_Assignment:_
Copy each line from the listing below where the word "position" shows up.

+++ Supplied material +++

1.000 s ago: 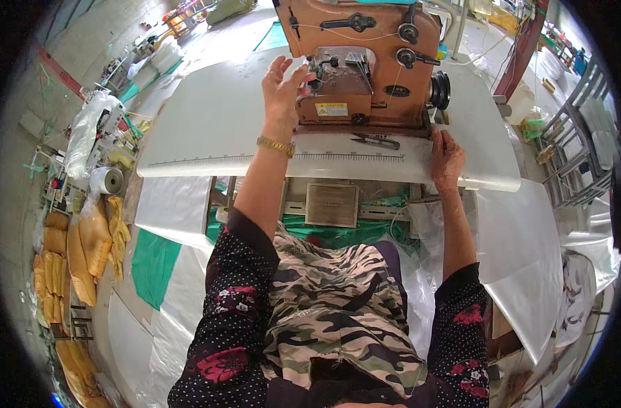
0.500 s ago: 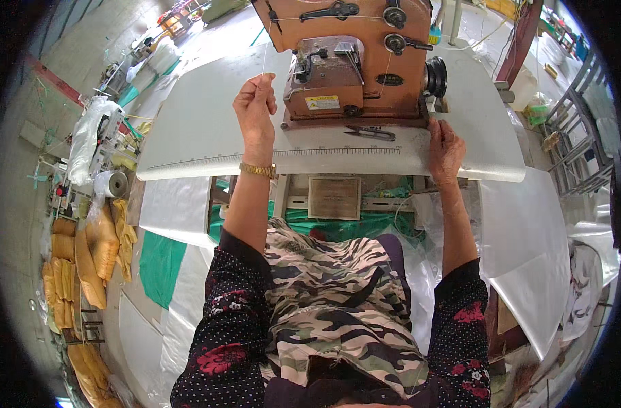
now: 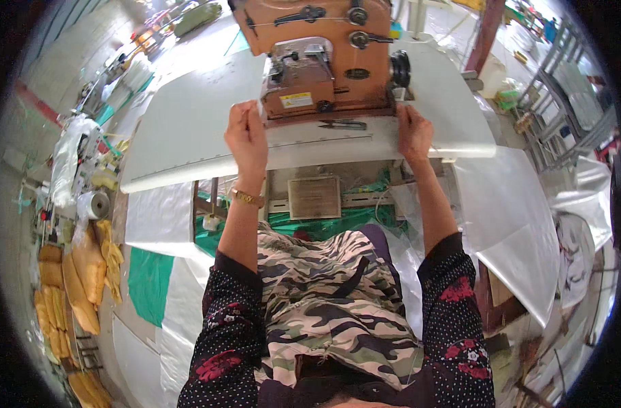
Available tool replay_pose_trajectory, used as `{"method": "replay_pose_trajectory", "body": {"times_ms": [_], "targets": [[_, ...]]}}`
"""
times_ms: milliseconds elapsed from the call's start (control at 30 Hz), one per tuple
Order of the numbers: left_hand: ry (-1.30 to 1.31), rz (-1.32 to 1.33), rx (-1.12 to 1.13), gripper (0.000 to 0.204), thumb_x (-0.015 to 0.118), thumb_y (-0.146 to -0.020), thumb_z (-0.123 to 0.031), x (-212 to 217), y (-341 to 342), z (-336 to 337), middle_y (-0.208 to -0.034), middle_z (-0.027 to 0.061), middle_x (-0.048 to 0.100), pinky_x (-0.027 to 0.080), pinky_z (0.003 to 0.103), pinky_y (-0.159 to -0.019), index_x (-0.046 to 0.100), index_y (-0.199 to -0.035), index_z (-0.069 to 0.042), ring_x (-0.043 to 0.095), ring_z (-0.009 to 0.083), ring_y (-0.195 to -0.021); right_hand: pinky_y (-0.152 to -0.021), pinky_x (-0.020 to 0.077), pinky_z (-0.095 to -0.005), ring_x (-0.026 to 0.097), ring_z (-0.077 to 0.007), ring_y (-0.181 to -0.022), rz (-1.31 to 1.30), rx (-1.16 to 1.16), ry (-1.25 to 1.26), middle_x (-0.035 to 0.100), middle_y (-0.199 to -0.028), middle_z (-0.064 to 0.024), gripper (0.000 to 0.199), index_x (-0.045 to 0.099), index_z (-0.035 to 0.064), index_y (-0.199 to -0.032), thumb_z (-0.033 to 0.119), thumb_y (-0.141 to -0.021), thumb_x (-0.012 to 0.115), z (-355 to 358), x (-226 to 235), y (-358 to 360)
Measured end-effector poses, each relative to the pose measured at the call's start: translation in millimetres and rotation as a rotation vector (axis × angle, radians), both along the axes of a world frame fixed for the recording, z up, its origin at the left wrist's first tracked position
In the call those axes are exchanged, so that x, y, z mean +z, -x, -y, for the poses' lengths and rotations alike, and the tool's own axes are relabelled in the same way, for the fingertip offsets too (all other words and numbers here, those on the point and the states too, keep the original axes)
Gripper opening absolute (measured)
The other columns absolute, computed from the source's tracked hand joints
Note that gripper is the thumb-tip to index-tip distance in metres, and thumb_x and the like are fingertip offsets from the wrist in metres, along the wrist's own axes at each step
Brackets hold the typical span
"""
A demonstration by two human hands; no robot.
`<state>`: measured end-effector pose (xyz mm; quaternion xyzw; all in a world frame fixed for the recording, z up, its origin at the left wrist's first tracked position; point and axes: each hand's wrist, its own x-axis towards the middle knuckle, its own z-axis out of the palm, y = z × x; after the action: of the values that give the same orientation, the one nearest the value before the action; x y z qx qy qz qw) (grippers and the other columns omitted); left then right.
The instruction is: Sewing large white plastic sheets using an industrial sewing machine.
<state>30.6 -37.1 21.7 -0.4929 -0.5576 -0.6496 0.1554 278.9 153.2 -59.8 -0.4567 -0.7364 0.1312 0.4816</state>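
An orange-brown industrial sewing machine [image 3: 365, 68] stands on a pale table [image 3: 181, 129] in front of me. My left hand [image 3: 246, 139], with a gold watch [image 3: 246, 198] at the wrist, is by the machine's left side, fingers closed in a pinch. The thread that ran up from these fingers a moment ago is too fine to make out now. My right hand [image 3: 415, 134] is closed at the right end of the machine's base; whatever its fingers hold is hidden. Small dark thread snips [image 3: 344, 125] lie on the table between my hands, below the base.
A printed ruler scale [image 3: 310, 141] runs along the table's near edge. Below it hangs a brown board [image 3: 314, 198] with green cloth behind. White sheeting [image 3: 511, 224] drapes at the right. Yellow-orange bundles [image 3: 86, 272] and a white roll [image 3: 93, 204] are at the left. A metal rack [image 3: 562, 95] stands far right.
My left hand has come down from beside the machine head, still pinched. My right hand stays at the base's right end. The whole view has shifted, so the machine appears further left and higher.
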Motion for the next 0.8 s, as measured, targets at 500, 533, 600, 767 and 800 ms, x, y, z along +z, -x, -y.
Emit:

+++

_Finished exercise:_
Measured end-effector poses, each relative to the pose measured at the call's start: translation in millimetres and rotation as a rotation vector (axis × angle, radians), both along the axes of a world frame fixed for the recording, z up, its origin at the left wrist's first tracked position
`<state>`: measured end-effector pose (xyz mm; quaternion xyzw; all in a world frame fixed for the recording, z up, its origin at the left wrist's first tracked position; point and axes: each hand's wrist, its own x-axis towards the middle knuckle, its own z-axis out of the palm, y = z × x; after the action: of the values that give the same orientation, the one nearest the value before the action; x y z qx qy qz qw) (grippers and the other columns omitted); left then right.

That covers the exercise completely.